[TASK BRIEF] In the listing below, print exactly the lines from the first through the one that contains "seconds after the".

[SOURCE MATERIAL]
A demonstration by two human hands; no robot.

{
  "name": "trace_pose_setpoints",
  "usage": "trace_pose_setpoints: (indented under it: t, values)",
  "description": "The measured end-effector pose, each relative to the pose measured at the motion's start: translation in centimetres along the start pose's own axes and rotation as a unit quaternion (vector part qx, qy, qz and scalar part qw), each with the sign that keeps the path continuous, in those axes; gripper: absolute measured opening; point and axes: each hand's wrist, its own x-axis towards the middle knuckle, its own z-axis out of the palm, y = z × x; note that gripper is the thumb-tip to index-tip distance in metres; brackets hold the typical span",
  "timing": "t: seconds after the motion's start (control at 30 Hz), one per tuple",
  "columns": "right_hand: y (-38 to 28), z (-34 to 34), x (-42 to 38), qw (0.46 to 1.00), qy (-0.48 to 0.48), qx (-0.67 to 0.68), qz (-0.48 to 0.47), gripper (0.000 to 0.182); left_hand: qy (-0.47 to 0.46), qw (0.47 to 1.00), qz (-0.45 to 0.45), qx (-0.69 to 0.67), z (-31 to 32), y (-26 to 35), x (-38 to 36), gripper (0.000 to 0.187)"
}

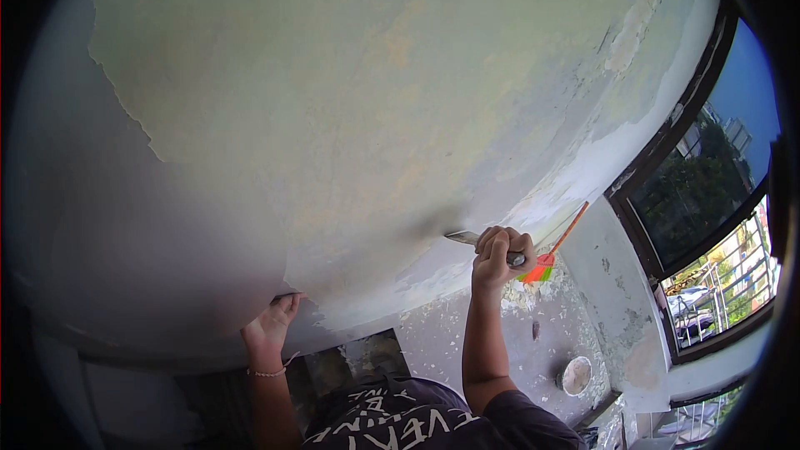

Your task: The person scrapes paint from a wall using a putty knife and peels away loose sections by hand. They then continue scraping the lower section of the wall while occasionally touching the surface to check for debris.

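Note:
My right hand (502, 257) is wrapped round the handle of a scraper (461, 237). The scraper's metal blade points left, close to the wall (358, 133), and a shadow falls beside its tip. Lower and to the left, my left hand (271, 323) has its fingers pinched together right at the wall, where an edge of peeled paint runs down to them. A thin dark sliver shows at those fingertips; I cannot tell what it is. Pale green and yellowish patches cover much of the wall, with grey paint (92, 200) at the left.
An orange-handled broom (546, 265) leans in the corner at right. A round pail (575, 377) stands on the floor (517, 342), which is strewn with paint flakes. Dark-framed windows (708, 175) line the right side. Dark glossy panels (354, 362) lie below the wall.

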Motion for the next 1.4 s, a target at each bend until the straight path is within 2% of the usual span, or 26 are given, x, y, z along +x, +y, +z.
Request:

[EXERCISE RESPONSE]
A demonstration by two human hands; no robot.

{
  "name": "trace_pose_setpoints",
  "usage": "trace_pose_setpoints: (indented under it: t, values)",
  "description": "The measured end-effector pose, each relative to the pose measured at the motion's start: translation in centimetres along the start pose's own axes and rotation as a unit quaternion (vector part qx, qy, qz and scalar part qw), each with the sign that keeps the path continuous, in those axes; gripper: absolute measured opening; point and axes: each hand's wrist, its own x-axis towards the middle knuckle, its own z-axis out of the palm, y = z × x; note that gripper is the thumb-tip to index-tip distance in metres; brackets hold the typical span",
  "timing": "t: seconds after the motion's start (control at 30 Hz), one per tuple",

The exercise has no further content.